Ni fait, ni à faire. Dialogues, jeu d'acteur, musique désespérants de médiocrité. Si vous entendez des ados parler comme ça entre eux, faites-moi signe :) La scène d'anniversaire du premier épisode est lunaire. Dans un genre différent (dystopie), je conseille la série belgo-néerlandaise Arcadia. Ne serait-ce que pour mesurer le gouffre qu'il peut y avoir entre une série bien écrite et le néant...

Oliviou
04/04/2022 à 22:49

C'est atroce, ce machin. J'ai tenu péniblement deux épisodes, et dans le deuxième il ne se passe à peu près... rien. Comme dans la première moitié du premier épisode, d'ailleurs.
On dirait "Hélène et les garçons découvrent la science fiction". La plupart des comédiens sont soit mauvais soit mal dirigés (je ne voudrais vexer personne), à tel point que quand Naidra Ayadi et / ou Guillaume Labbé sont a l'écran, on sent comme un soulagement : enfin des acteurs qui jouent bien, enfin des vrais personnages !
Les dialogues sont vraiment écrits par des enfants, l'ambiance est inexistante, les caractérisations des personnages sont grossières, chaque plan "intéressant" est simplement une copie d'un plan qu'on a déjà vu chez Amblin...
Ce n'est pas écrit pour les ados, mais pour les pré-ados, et encore, ceux qui ne sont pas trop exigeants.

Benasi
26/03/2022 à 19:47

Comme Dark mais en moins bien. Je vais cependant continuer car c'est un peu plus léger
.

Paflechien59
26/03/2022 à 11:22

Cette affiche me fait étrangement pensé à celle d'un Harry Potter (pas vu la série et pas envie)


26/03/2022 à 00:19

Ok, certains personnages sont assez caricaturaux mais le rythme est soutenu et on s'ennuie pas.
Par contre, ça lorgne plutôt sur Dark, pas Stranger Things.

Noxonweb
25/03/2022 à 22:30

3 étoiles à ce "truc" ?

C'est d'un niveau à définir, ni bon, ni mauvais, juste "rien".

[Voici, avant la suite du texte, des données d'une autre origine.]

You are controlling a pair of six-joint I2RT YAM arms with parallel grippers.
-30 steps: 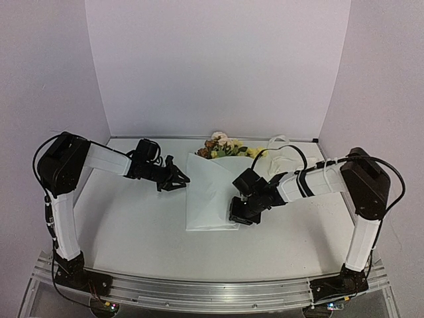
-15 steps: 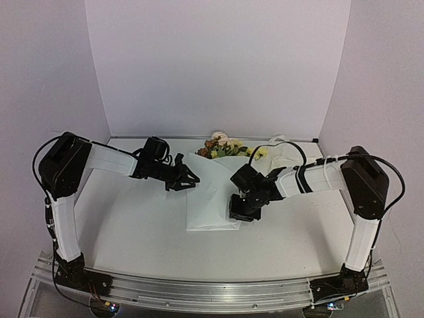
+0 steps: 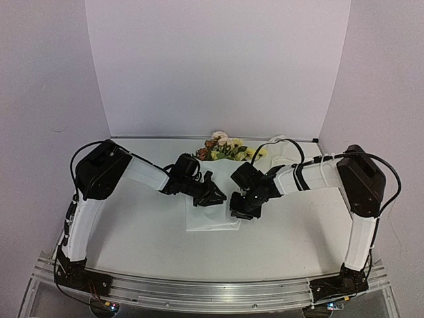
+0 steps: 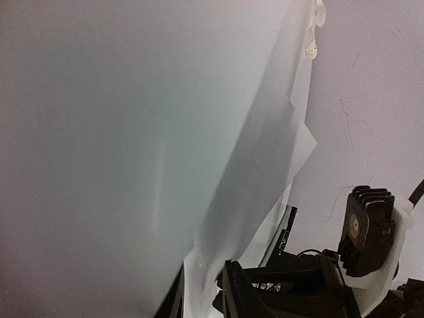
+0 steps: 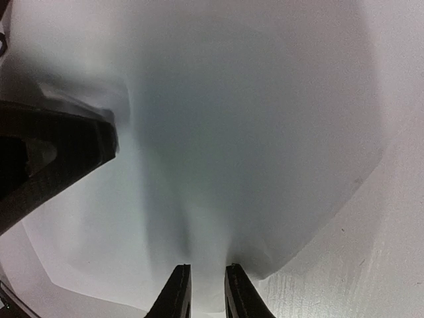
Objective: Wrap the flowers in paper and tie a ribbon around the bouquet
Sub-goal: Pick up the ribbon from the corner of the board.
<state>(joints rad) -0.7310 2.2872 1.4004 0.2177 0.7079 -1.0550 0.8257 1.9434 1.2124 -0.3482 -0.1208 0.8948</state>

Sans déconner, c'est quoi le projet à la base ? Y'a une scène post-générique ou Navarro, Julie Lescaut et Mimie Mathy se font un poker ?

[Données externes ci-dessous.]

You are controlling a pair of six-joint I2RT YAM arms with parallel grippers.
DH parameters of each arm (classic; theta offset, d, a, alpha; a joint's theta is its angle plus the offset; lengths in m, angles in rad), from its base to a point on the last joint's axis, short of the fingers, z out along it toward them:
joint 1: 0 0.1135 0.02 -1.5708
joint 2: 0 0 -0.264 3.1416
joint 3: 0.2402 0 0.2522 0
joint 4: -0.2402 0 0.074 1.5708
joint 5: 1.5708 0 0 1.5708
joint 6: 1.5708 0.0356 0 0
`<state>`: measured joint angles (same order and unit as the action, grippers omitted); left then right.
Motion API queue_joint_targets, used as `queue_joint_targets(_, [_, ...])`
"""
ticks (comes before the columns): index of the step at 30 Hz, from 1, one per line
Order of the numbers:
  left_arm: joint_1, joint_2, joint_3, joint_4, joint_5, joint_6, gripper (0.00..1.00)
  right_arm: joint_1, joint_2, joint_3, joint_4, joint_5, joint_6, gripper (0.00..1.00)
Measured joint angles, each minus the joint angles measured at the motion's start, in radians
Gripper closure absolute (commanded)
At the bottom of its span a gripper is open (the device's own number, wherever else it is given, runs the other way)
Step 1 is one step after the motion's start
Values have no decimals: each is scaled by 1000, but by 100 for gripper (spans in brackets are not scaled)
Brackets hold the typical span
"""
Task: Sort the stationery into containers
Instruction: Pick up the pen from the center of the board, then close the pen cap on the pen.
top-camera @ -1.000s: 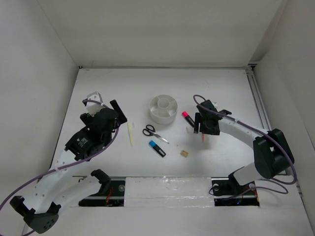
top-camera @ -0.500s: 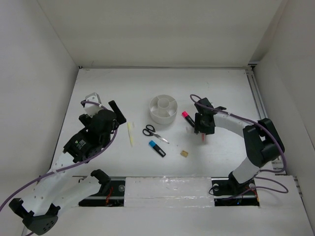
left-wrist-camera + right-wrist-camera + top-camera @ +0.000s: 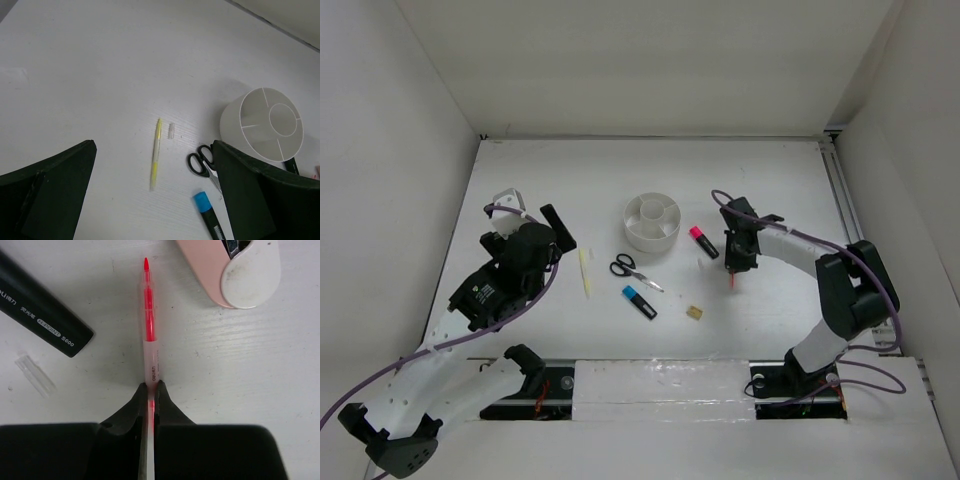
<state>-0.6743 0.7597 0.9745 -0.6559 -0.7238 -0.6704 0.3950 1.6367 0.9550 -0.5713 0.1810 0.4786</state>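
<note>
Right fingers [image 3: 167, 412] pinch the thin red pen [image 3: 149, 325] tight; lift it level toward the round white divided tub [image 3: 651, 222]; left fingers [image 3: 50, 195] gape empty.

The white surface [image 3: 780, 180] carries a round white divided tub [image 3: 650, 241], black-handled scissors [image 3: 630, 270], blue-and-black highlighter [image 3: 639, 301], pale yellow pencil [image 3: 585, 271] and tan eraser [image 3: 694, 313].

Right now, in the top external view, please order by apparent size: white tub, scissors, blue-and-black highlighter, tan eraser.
1. white tub
2. scissors
3. blue-and-black highlighter, only slightly shorter than the scissors
4. tan eraser
</note>
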Motion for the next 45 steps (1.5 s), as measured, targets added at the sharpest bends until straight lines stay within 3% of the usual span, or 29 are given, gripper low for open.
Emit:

Série TF1/M6 --> mêmes cadrages, même photo, mêmes découpages, mêmes intrigues secondaires: houlalaaaaa le paternel qui est dur, la mère célibataire qui se fait déglinguer par un abruti joueur de poker, le flic naze à la Besson qui veut déboiter le caisson de l'autre mère célibataire.

C'est du "rien" alors qu'il y a une matière en or et un énorme "big up" pour les acteurs/actrices jeunes adultes, Maxime Bergeron & Victoria Eber en tête.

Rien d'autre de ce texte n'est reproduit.